Li's delayed punishment was meted out over two years after six colleagues made their first report to the university about the energy and power studies specialist plagiarizing the work of others in his application for the highest technology awards from the Ministry of Education.

Yang Shaokan, one of Li's colleagues who is among the six informants, first discovered Li's use of plagiarism because the research for which Li won the award was not in his field of expertise.

Yang shared his doubts with five other professors, including Yu Yongzhang, Chen Yongjiang, Feng Quanke and Qu Zongchang, who expressed their concerns.

However, the university turned a deaf ear to their reports, said Chen Yongjiang. "The university even questioned our motives," said Chen. "Some university leaders told us that we could share some awards with Li, if we kept quiet about the scandal. It was such a humiliation!" the 81-year-old academic was quoted by China Central Television (CCTV) as saying on Saturday.

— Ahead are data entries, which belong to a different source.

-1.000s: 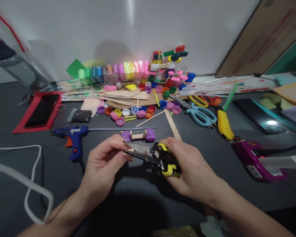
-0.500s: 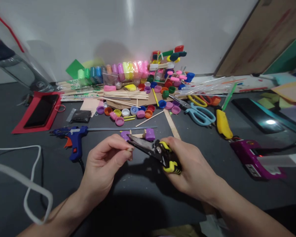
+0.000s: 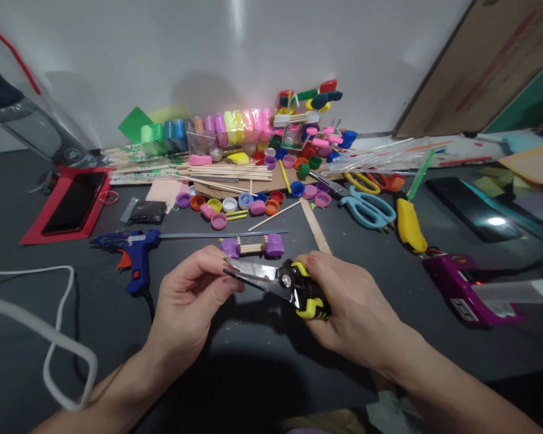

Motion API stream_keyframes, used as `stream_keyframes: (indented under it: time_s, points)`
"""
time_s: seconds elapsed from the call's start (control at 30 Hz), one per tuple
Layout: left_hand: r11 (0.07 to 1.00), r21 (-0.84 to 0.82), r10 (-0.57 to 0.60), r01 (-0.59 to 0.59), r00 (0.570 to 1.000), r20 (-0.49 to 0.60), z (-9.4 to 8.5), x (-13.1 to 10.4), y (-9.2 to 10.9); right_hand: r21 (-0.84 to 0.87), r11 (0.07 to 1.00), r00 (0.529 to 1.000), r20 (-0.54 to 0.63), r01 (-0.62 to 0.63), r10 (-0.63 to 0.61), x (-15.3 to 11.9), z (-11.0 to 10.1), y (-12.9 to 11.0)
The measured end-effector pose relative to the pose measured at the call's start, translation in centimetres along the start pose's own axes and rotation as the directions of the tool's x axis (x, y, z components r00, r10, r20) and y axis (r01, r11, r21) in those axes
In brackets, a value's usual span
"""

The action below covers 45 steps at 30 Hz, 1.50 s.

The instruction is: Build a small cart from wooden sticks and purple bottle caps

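Head view: the right hand [image 3: 348,295] has its fingers wrapped around the handles of the black-and-yellow metal-bladed hand cutters [image 3: 305,290], whose blades stand slightly parted. The left hand [image 3: 194,301] meets the cutters at the blade tips, thumb and forefinger drawn close together; what lies between those fingertips is hidden, so I cannot tell whether they pinch a piece. With the blades apart, the cut in hand seems unfinished. Just beyond the cutters' blades lies the purple dumbbell-shaped piece with pale wooden sticks between its rounded ends [image 3: 252,248]; it looks joined at both ends, and neither hand grips it. To the left of the cutters, past the left hand, the blue plastic glue gun with an orange trigger [image 3: 138,259] lies on its side, not in use. Farther beyond the cutters are loose multicoloured round plastic caps [image 3: 230,205] and a bundle of thin pale wooden sticks [image 3: 233,173], apparently unused. Farthest beyond the cutters, a colourful cluster of built-up caps and sticks [image 3: 314,120] suggests several assemblies are already made; how many remain, nothing here tells.
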State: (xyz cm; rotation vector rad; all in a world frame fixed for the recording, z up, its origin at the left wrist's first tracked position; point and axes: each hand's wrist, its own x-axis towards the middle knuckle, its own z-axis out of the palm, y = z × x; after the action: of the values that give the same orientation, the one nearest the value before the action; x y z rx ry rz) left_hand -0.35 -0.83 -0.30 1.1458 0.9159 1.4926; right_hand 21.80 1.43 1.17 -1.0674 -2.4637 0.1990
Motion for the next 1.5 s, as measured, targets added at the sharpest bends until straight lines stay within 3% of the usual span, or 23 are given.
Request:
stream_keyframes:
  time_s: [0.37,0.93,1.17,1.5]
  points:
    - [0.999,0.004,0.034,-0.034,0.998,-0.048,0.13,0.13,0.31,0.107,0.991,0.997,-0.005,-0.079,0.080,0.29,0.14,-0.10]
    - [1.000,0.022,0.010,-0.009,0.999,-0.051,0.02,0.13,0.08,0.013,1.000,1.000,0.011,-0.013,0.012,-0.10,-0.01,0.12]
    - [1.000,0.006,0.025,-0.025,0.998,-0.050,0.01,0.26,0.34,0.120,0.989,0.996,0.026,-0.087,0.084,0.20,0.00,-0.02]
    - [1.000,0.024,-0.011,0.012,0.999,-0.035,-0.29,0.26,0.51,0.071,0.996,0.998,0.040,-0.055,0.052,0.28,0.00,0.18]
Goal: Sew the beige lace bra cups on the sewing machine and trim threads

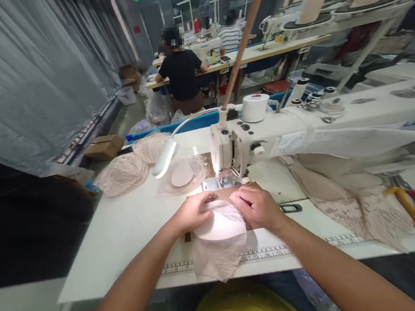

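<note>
At the table [103,250], before a sewing machine [223,147], left hand [194,213] and right hand [259,208] pinched a pale cup [218,225] by opposite edges; it seemed light, soft, creasable, best held there.

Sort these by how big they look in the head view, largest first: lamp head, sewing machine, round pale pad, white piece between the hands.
1. Sewing machine, running out of frame
2. White piece, partly covered
3. Lamp head and round pale pad: too alike to rank
</note>
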The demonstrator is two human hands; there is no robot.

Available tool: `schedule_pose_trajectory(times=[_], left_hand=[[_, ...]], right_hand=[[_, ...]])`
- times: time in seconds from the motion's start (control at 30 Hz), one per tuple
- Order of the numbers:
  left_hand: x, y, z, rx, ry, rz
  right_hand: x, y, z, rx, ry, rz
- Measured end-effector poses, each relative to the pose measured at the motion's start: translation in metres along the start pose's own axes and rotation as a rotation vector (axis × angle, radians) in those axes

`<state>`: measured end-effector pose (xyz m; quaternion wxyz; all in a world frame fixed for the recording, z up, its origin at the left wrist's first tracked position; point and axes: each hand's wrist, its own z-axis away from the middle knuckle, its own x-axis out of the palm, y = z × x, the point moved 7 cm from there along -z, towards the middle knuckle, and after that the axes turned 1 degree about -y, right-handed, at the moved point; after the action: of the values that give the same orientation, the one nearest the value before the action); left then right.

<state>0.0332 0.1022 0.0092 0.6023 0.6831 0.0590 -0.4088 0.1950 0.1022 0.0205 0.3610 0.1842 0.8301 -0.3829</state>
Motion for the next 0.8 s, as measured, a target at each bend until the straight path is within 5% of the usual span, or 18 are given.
schedule_pose_trajectory(times=[0.2,0.43,0.6,0.8], left_hand=[[-0.007,-0.011,-0.030,-0.033,0.163,-0.325],[-0.022,-0.022,-0.037,-0.098,0.253,-0.449],[-0.010,-0.019,-0.040,-0.069,0.158,-0.436],[-0.013,-0.015,-0.038,-0.096,0.155,-0.515]], right_hand=[[0.020,-0.009,0.002,-0.083,-0.257,0.081],[0.022,-0.003,0.001,-0.037,-0.219,0.096],[0.009,-0.007,-0.002,-0.058,-0.108,0.044],[0.020,0.004,-0.002,0.024,-0.198,0.132]])
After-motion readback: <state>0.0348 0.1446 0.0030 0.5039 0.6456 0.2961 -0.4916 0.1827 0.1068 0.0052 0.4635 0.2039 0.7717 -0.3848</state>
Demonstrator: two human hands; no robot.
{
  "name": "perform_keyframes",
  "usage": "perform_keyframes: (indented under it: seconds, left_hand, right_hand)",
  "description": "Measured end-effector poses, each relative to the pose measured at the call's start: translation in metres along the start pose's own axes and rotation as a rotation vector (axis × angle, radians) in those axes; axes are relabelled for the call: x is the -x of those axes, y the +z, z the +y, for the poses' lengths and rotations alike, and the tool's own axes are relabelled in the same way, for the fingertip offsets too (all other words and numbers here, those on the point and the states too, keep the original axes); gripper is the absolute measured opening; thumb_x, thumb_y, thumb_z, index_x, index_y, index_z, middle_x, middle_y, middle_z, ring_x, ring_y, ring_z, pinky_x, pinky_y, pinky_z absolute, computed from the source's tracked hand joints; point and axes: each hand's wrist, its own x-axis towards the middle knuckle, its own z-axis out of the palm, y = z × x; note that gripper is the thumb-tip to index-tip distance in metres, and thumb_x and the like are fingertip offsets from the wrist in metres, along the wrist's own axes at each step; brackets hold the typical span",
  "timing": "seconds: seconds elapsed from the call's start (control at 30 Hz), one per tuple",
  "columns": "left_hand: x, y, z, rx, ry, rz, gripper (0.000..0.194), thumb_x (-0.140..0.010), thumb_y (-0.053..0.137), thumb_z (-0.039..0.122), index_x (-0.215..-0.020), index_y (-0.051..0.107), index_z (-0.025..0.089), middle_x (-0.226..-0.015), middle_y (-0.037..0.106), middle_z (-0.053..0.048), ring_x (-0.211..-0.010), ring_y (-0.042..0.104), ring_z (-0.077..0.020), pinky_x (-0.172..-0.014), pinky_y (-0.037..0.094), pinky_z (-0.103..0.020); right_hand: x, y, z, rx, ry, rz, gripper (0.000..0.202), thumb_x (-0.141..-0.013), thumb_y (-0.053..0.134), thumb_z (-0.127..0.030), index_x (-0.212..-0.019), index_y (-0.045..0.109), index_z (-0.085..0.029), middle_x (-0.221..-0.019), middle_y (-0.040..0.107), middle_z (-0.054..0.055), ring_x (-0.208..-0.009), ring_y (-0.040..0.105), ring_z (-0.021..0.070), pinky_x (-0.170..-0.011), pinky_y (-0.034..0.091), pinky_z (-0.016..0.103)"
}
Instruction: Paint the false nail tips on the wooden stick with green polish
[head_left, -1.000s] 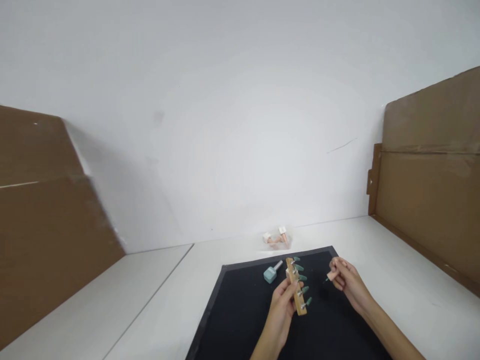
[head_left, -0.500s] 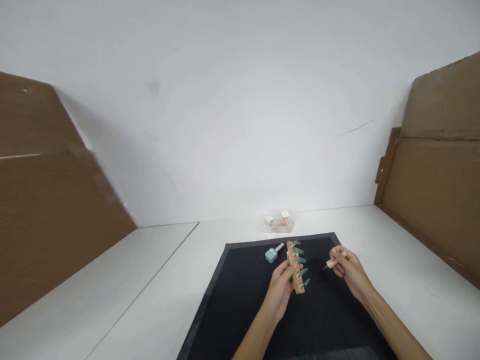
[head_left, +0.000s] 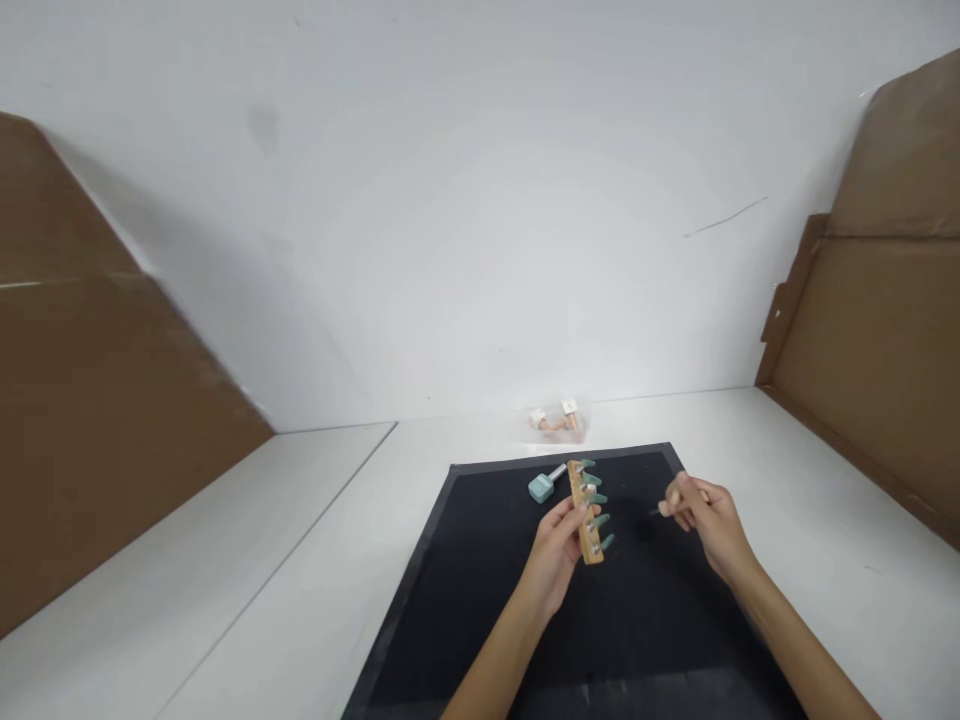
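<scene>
My left hand (head_left: 553,558) grips a narrow wooden bar (head_left: 589,545) from its left side, thumb across the front. Along the bar several green false nails (head_left: 597,498) stick out to the right on small metal holders. To the right, apart from the bar, my right hand (head_left: 711,520) pinches a small peach-coloured piece (head_left: 665,508) with a thin dark green tip pointing left towards the nails. What exactly this piece is cannot be made out, since the fingers cover much of it. Just beyond my left hand a teal nail polish bottle (head_left: 541,488) with a pale cap lies on the mat.
A black mat (head_left: 450,600) covers the middle of the white table (head_left: 300,590). Behind it, by the white wall, lies a clear bag (head_left: 556,424) with peach and white pieces. Cardboard panels stand at left (head_left: 97,400) and right (head_left: 885,320).
The whole view has shifted slightly, with things sitting higher in the picture. My right hand has turned a little, showing less of the peach piece. Both grips stay the same.
</scene>
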Motion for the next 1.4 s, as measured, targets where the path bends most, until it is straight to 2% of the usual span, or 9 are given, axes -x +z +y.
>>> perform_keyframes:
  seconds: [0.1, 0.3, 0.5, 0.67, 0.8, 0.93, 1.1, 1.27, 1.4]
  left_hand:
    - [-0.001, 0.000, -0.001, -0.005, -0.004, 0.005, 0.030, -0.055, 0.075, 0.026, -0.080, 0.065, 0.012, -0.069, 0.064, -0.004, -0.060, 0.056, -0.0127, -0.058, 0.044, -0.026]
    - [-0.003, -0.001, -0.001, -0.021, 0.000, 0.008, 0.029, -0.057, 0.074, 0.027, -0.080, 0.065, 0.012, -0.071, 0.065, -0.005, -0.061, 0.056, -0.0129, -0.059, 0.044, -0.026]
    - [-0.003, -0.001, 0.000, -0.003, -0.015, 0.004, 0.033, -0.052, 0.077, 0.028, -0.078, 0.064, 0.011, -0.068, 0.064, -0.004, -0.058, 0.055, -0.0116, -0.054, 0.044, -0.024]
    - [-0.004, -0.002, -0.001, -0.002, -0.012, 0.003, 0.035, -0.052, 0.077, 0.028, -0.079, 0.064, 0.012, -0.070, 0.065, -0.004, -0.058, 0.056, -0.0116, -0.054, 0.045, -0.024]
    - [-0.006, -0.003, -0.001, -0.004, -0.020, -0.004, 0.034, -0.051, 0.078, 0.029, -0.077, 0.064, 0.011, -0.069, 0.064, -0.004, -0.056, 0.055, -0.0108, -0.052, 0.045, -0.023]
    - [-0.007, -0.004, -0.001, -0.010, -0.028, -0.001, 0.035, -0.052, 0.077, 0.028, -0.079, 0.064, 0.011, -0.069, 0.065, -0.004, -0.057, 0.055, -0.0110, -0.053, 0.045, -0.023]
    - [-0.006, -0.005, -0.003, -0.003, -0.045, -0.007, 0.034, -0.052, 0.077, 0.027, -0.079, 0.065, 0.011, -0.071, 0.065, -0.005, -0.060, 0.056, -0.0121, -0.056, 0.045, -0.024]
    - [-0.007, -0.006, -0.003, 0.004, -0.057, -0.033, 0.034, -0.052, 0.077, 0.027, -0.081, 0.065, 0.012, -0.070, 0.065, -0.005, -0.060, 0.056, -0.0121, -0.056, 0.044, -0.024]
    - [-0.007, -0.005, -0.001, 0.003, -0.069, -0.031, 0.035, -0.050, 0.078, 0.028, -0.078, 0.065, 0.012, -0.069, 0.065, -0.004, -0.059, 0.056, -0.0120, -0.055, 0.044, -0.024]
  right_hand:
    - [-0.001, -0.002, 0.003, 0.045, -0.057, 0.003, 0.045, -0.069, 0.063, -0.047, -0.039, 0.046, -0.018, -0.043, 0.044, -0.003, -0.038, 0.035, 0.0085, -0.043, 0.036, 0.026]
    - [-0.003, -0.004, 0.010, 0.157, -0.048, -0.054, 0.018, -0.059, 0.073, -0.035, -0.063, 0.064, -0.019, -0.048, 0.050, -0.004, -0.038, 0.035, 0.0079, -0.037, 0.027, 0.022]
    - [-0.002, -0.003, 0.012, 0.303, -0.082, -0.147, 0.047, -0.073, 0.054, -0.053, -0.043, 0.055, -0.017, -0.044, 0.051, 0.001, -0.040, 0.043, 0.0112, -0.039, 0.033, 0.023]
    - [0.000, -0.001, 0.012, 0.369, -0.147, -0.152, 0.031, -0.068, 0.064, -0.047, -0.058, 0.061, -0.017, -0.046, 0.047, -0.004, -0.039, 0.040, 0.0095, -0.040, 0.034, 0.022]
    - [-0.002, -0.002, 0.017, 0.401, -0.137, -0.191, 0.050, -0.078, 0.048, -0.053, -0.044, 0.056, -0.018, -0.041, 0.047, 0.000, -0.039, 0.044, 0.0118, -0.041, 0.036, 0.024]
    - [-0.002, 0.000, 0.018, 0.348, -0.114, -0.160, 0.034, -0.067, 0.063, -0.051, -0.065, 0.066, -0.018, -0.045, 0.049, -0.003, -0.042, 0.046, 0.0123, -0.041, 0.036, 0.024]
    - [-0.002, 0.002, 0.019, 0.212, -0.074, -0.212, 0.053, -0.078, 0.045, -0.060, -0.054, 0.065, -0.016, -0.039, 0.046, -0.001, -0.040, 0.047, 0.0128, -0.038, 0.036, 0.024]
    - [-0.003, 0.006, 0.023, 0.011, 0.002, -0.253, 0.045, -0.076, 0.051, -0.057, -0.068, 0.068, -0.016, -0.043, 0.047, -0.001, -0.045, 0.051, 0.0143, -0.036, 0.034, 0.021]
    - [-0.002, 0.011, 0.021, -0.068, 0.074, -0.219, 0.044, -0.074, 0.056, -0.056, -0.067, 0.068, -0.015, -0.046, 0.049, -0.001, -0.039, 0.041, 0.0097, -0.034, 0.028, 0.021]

"They said our reports upset university leaders and threatened us to give up before the situation grew worse," Chen recalled.

"It is about the reputation of Xi'an Jiaotong University and our country," Yu Lie, vice-chairman of the university's academic committee, explained in a record the six professors made about their allegations.

The university cancelled the awards application in March 2008 without providing an explanation to the public.

"I was told the university just temporarily postponed my awards application in the face of their argument," CCTV quoted Li as saying.

Using their real names, the six professors then exposed about 30 examples of Li plagiarizing the work of others online, which attracted more than 60,000 comments from netizens in a single month.

Under pressure from the Internet, university leaders communicated with the six professors a second time.

"You should stop sending related information to the Internet or the media and it is a good result for everyone," Lu Tianjian, vice-president of university, was quoted as saying.

However, the six professors, whose average age is over 70, did not give up.

The university was eventually forced to organize an investigation into the allegations in May 2009 and only recently clarified on CCTV that it was a plagiarism scandal.

In response to the allegations,, Li sued his former teachers who exposed his plagiarism on the Internet, blaming them for sabotaging his reputation, according to a July 2009 report in the Shanghai Daily.

Li's lawyer told Xi'an Beilin district people's court that the six senior professors used insulting phrases such as "academic thief" and "rat on campus" in their posts on a website about Li, the newspaper reported.

His counsel also demanded the six professors make a public apology and each pay compensation between 120,000 and 150,000 yuan ($17,600 to $22,000), said the report.

Li is an honored Cheung Kong Scholar, an award funded by Hong Kong billionaire Li Ka-shing and the Ministry of Education designed to honor talented professors in Chinese universities.

He also received second place in the 2005 National Science and Technology Progress Award.